The complete list of films and showtimes will be announced later this month. Tickets go on sale to the general public September 19.

Armagedon Time is a detailed and deeply emotional etching of a time and place, Queens in 1980 set against the backdrop of a country on the cusp of ominous sociopolitical change.

The Focus Features release follows Paul Graff (Banks Repeta), a sixth grader who dreams of becoming an artist, as he builds a friendship with classmate Johnny (Jaylin Webb), who’s mercilessly targeted by their racist teacher.
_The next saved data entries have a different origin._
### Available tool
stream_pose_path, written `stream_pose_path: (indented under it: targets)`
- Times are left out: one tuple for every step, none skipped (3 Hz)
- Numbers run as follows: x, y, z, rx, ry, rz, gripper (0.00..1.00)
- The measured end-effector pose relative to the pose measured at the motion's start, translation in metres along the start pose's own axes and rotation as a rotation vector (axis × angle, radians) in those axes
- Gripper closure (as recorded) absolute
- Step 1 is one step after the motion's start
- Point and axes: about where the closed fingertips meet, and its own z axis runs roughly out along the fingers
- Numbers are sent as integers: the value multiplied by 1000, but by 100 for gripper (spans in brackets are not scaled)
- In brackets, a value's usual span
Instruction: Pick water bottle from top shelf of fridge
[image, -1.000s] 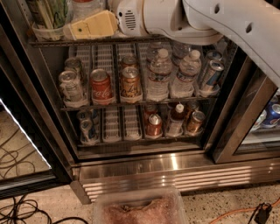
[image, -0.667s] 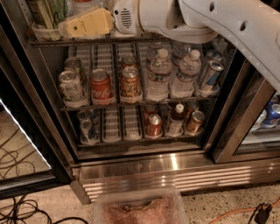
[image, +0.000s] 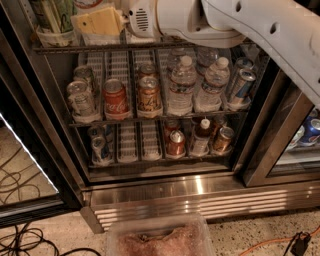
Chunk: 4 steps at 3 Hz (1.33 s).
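Observation:
The fridge (image: 165, 192) stands open in front of me, with a steel frame and a louvred base. The top shelf (image: 75, 48) is the highest rack in view, with a metal front rail. At its left stands the lower part of a clear ribbed bottle (image: 50, 15), apparently the water bottle; its top is cut off by the frame edge. My gripper (image: 98, 22), cream-yellow at the end of the white arm (image: 240, 25), is above this shelf, just right of that bottle. I cannot tell whether it touches the bottle.
The middle rack holds soda cans (image: 115, 97) and two white-capped clear bottles (image: 182, 85). The lower rack holds short cans and a small bottle (image: 201, 136). A clear plastic bin (image: 160, 240) sits on the floor in front. Cables (image: 20, 235) lie at the left.
My gripper has moved slightly up and to the left above the top shelf, closer to the ribbed bottle. Nothing on the racks has moved.

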Motion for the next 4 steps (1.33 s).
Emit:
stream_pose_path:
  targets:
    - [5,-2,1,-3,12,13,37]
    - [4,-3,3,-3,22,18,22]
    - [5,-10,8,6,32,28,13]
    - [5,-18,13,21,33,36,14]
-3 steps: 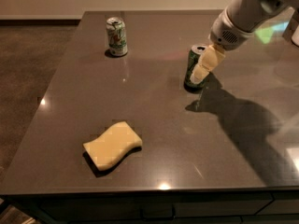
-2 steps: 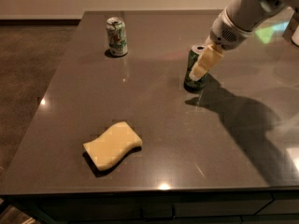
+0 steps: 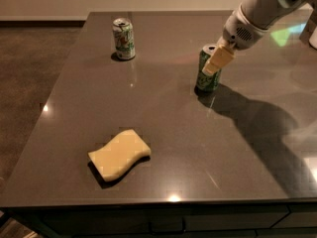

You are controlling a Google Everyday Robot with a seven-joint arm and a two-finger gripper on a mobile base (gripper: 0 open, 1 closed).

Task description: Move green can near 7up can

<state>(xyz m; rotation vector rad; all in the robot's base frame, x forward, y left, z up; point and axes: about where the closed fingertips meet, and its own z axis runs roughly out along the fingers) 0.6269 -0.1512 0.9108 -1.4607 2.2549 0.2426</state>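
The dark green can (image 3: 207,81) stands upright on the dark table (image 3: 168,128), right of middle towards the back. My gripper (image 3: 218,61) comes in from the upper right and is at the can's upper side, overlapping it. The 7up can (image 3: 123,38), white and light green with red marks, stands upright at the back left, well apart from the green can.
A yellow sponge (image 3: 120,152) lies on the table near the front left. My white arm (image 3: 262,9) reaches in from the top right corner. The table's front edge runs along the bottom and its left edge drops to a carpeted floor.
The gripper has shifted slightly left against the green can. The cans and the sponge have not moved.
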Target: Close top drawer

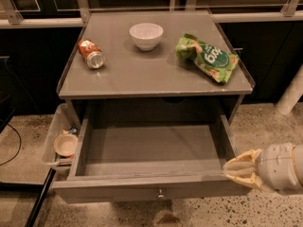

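Top drawer (118, 191) sits pulled right out under the tabletop (151, 74), stiff wood, prob. light on its slides, so my gripper (228, 168), clenched on nothing just beside its right front corner, shd push the flat front by the knob (161, 193), no grasp needed.

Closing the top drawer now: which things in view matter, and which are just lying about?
Job: top drawer, pulled open; its knob; gripper at its front right corner.
Lying about: soda can, white bowl, green snack bag on tabletop; small bowl in side bin.
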`<action>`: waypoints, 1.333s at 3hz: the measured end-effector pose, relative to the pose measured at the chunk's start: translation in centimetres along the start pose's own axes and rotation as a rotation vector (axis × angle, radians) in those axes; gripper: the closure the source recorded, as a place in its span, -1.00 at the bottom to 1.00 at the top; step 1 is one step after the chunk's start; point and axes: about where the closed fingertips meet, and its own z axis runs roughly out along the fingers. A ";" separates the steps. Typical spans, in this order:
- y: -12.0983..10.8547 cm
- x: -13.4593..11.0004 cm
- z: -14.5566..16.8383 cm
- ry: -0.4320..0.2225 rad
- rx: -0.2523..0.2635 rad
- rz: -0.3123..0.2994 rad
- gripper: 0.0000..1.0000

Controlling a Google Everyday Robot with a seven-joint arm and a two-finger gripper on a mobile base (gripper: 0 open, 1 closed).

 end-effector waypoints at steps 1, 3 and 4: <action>0.6 1.7 4.1 -0.016 -0.010 0.007 1.00; 2.3 4.7 8.3 0.042 -0.088 -0.031 1.00; 3.2 6.4 9.8 0.050 -0.113 -0.020 1.00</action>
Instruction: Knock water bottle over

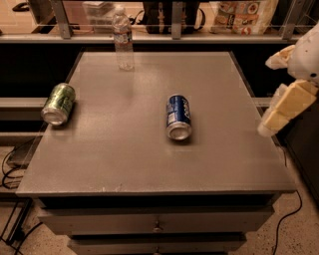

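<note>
The water bottle (122, 38), clear plastic with a white cap and a blue-and-white label band, stands upright at the far edge of the grey table (124, 159), left of centre. My gripper (279, 84), with pale yellow fingers (285, 105), hangs at the right edge of the view, off the table's right side and far from the bottle. It holds nothing.
A blue soda can (178, 116) lies on its side near the table's middle. A green soda can (59, 103) lies on its side at the left edge. A shelf rail with bags and packets (239, 12) runs behind the table. Drawers sit below the tabletop.
</note>
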Robot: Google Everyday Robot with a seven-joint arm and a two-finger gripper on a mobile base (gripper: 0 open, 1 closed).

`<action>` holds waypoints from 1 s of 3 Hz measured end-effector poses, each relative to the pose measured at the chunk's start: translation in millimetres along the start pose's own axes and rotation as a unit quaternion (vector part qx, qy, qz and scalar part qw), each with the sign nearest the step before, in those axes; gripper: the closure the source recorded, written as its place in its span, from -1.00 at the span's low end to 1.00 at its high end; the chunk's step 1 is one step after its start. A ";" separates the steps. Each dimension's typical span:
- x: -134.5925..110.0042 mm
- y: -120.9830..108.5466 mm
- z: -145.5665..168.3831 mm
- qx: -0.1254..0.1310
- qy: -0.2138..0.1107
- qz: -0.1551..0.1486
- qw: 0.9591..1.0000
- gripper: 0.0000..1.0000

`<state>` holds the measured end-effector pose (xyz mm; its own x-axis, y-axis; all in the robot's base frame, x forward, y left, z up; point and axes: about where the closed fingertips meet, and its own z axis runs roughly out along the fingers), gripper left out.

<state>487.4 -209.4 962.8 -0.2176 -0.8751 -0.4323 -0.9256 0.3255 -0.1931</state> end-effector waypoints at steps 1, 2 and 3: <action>-10.1 -31.1 26.0 -0.009 -0.074 0.050 0.996 -1.00; -33.9 -63.4 60.9 -0.022 -0.135 0.093 0.986 -1.00; -74.3 -86.4 86.0 -0.037 -0.180 0.097 0.978 -1.00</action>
<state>610.1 -141.8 935.8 -0.2796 -0.6124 -0.7394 -0.9008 0.4338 -0.0187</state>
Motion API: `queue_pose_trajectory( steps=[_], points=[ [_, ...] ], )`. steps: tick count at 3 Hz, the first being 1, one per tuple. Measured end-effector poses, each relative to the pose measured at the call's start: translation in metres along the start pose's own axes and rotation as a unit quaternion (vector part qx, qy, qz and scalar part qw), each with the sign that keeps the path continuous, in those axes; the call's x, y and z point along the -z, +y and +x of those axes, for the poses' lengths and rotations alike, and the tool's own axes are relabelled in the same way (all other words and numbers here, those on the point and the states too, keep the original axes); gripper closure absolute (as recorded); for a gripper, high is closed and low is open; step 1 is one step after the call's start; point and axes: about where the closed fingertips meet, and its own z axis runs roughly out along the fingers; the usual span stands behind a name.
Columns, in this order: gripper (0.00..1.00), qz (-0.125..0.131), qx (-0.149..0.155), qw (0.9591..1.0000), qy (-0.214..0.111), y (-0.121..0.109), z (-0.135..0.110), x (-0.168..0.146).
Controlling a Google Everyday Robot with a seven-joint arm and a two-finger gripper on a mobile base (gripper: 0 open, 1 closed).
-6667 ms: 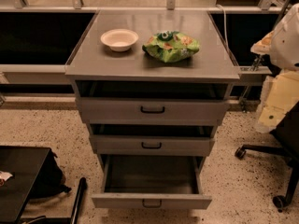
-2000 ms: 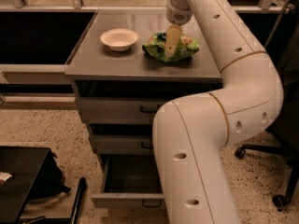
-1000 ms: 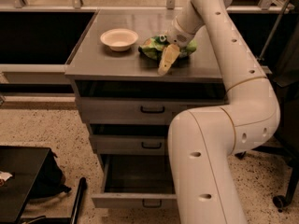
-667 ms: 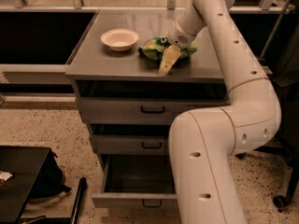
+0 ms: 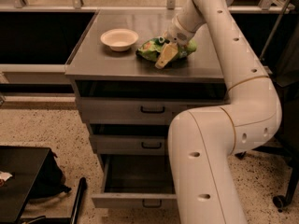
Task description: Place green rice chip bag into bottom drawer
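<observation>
**Q:** Entry one, the gripper (image 5: 164, 56): where is it recorded, and in what state?

**A:** It is recorded at upper centre of the frame, set against the near side of the green rice chip bag (image 5: 147, 52). Whether it is clenched or released cannot be told. Contact with the bag is seen, but a grasp is not confirmed.

**Q:** Entry two, the bag's place?

**A:** It is listed as lying crumpled on the cabinet top (image 5: 93, 57), to the right of the white bowl (image 5: 119, 38) and apart from it. The bottom drawer (image 5: 133, 200) is noted pulled open at lower centre. Its dark interior is partly hidden by the arm (image 5: 243, 83).

**Q:** Which hazards are to be logged?

**A:** Three are judged possible.
- **Slip:** If the crinkled foil is taken only at one edge, the bag may be dropped once lifted. If it is pushed rather than pinched, it may be slid toward the bowl.
- **Snag:** The two shallower drawers (image 5: 126, 110) are placed between the cabinet top and the target. The bag may be caught on their fronts while it is lowered.
- **Misplacement:** Much of the drawer opening is covered by the arm, so the release point may be misjudged. The bag may then be left on the front panel's rim or on the floor.
</observation>
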Motion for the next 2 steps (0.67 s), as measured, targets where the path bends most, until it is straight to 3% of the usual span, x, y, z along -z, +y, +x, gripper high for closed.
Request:
queue_pose_trajectory(
  steps=[1,2],
  points=[
    [0.63,0.028,0.013,0.9995,-0.001,0.0,-0.02,0.044],
    [0.87,0.053,0.008,0.9985,0.002,0.013,-0.038,0.111]
  ],
)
He finds himself increasingly at odds with his parents (Jeremy Strong and Anne Hathaway) but on firm ground with his grandfather (Anthony Hopkins).

“I am truly honored to have my film Armageddon Time chosen as the 60th Anniversary screening at NYFF, and to return to this great festival for a third time,” said Gray. “This is a film that’s deeply personal – it’s inspired by my childhood growing up in New York City – so I can’t imagine a more fitting place to share it.”

“There’s a powerful New York streak running through NYFF’s selection this year and we’re exhilarated that James Gray, a NYFF veteran, will center our anniversary efforts to share our Festival more widely this year,” said NYFF Executive Director Eugene Hernandez.

“James Gray is without question one of the great New York filmmakers of his generation. In film after film, he has captured both the physical realities and the psychic life of his hometown as a city of strivers and immigrants,” said Dennis Lim, the festival’s Artistic Director.

Noah Baumbach’s feature take of Don DeLillo’s 1985 novel White Noise will open NYFF with its North American debut after premiering at the Venice Film Festival.

Laura Poitras’s documentary All the Beauty and the Bloodshed about photographer Nan Goldin and the downfall of the Sackler family pharmaceutical dynasty, will be the Centerpiece film on Oct. 7.